__Exercise brief__
Set down a true copy of the data, with all pictures left out.

[Dataset excerpts]
--------------------
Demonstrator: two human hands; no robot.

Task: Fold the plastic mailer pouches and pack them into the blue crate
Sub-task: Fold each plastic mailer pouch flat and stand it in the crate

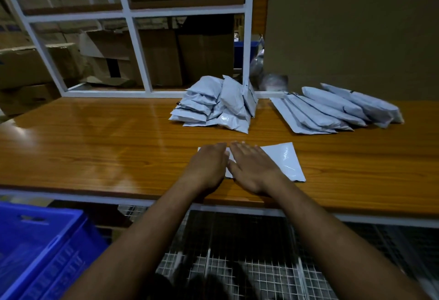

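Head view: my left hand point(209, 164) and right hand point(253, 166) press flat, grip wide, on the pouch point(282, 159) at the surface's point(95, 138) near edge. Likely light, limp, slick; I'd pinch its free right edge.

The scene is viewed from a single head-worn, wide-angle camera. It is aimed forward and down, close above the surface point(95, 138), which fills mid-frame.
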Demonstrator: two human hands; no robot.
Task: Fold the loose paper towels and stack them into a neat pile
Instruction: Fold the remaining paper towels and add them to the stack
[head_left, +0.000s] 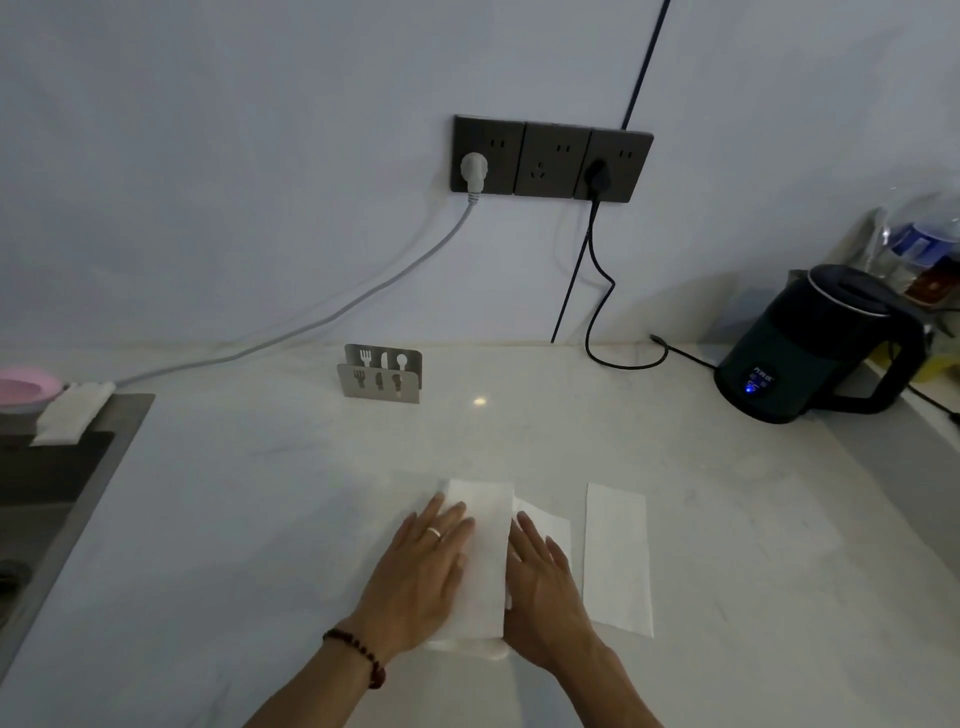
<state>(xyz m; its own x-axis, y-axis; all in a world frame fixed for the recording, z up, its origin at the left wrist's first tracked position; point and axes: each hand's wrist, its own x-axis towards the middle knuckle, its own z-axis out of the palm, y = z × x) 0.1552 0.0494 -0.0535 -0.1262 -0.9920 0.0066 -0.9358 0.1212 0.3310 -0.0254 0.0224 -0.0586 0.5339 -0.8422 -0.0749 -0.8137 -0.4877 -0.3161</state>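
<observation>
A white paper towel, folded into a long strip, lies on the pale counter near the front. My left hand rests flat on its left side, fingers spread, a ring on one finger. My right hand lies flat along its right edge, over another white towel that peeks out beneath. A third towel, folded into a narrow strip, lies apart to the right, untouched.
A metal napkin holder stands at the back centre. A dark electric kettle sits at the back right, its cable running to the wall sockets. A sink with a folded cloth lies at the left.
</observation>
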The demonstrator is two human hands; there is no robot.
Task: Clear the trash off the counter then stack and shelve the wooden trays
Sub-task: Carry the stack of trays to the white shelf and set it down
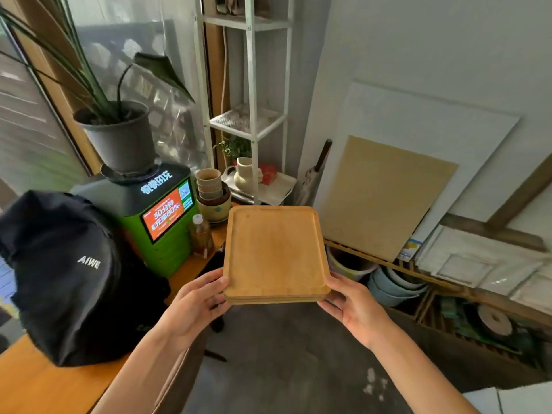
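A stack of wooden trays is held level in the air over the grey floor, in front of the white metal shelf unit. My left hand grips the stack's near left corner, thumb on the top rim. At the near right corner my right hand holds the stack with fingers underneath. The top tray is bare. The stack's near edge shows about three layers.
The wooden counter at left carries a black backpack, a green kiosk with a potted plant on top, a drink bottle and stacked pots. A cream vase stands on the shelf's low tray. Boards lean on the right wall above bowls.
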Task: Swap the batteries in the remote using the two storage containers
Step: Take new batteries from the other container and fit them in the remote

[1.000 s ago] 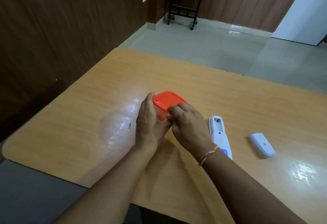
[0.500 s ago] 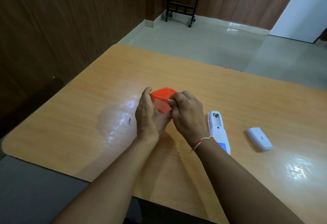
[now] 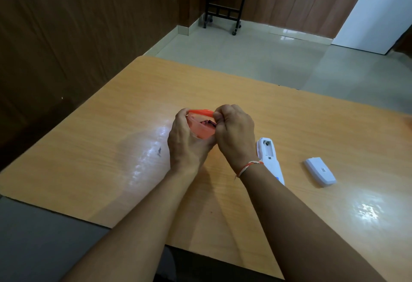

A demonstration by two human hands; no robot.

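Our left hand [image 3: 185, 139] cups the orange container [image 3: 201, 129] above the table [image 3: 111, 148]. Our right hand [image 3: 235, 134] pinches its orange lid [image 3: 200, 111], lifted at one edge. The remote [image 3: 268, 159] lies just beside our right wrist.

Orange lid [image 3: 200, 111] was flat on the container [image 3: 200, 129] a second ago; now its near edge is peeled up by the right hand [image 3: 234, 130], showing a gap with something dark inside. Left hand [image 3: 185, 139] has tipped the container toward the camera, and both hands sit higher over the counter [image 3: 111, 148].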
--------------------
__Your response__
Demonstrator: two human hands; no robot.

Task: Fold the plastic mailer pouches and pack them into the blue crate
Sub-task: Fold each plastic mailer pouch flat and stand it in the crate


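Head view: my left hand point(209, 164) and right hand point(253, 166) press flat, grip wide, on the pouch point(282, 159) at the surface's point(95, 138) near edge. Likely light, limp, slick; I'd pinch its free right edge.

The scene is viewed from a single head-worn, wide-angle camera. It is aimed forward and down, close above the surface point(95, 138), which fills mid-frame.
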Demonstrator: two human hands; no robot.
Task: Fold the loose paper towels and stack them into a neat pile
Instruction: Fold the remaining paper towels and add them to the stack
[head_left, +0.000s] 
<state>(xyz m; its own x-axis, y-axis; all in a world frame fixed for the recording, z up, its origin at the left wrist's first tracked position; point and axes: each hand's wrist, its own x-axis towards the middle knuckle, its own z-axis out of the palm, y = z × x) 0.1552 0.0494 -0.0535 -0.1262 -0.9920 0.0066 -0.9358 0.1212 0.3310 -0.0254 0.0224 -0.0586 0.5339 -0.8422 -0.0749 -0.8137 -0.4877 -0.3161</state>
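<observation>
A white paper towel, folded into a long strip, lies on the pale counter near the front. My left hand rests flat on its left side, fingers spread, a ring on one finger. My right hand lies flat along its right edge, over another white towel that peeks out beneath. A third towel, folded into a narrow strip, lies apart to the right, untouched.
A metal napkin holder stands at the back centre. A dark electric kettle sits at the back right, its cable running to the wall sockets. A sink with a folded cloth lies at the left.
</observation>
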The demonstrator is two human hands; there is no robot.
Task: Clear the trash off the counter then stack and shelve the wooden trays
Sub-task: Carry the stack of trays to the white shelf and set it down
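A stack of wooden trays is held level in the air over the grey floor, in front of the white metal shelf unit. My left hand grips the stack's near left corner, thumb on the top rim. At the near right corner my right hand holds the stack with fingers underneath. The top tray is bare. The stack's near edge shows about three layers.
The wooden counter at left carries a black backpack, a green kiosk with a potted plant on top, a drink bottle and stacked pots. A cream vase stands on the shelf's low tray. Boards lean on the right wall above bowls.
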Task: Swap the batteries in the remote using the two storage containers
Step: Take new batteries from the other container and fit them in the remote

[1.000 s ago] 
[0.500 s ago] 
[now] 

A demonstration by two human hands; no robot.

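Our left hand [image 3: 185, 139] cups the orange container [image 3: 201, 129] above the table [image 3: 111, 148]. Our right hand [image 3: 235, 134] pinches its orange lid [image 3: 200, 111], lifted at one edge. The remote [image 3: 268, 159] lies just beside our right wrist.

Orange lid [image 3: 200, 111] was flat on the container [image 3: 200, 129] a second ago; now its near edge is peeled up by the right hand [image 3: 234, 130], showing a gap with something dark inside. Left hand [image 3: 185, 139] has tipped the container toward the camera, and both hands sit higher over the counter [image 3: 111, 148].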

The required output has been given in full.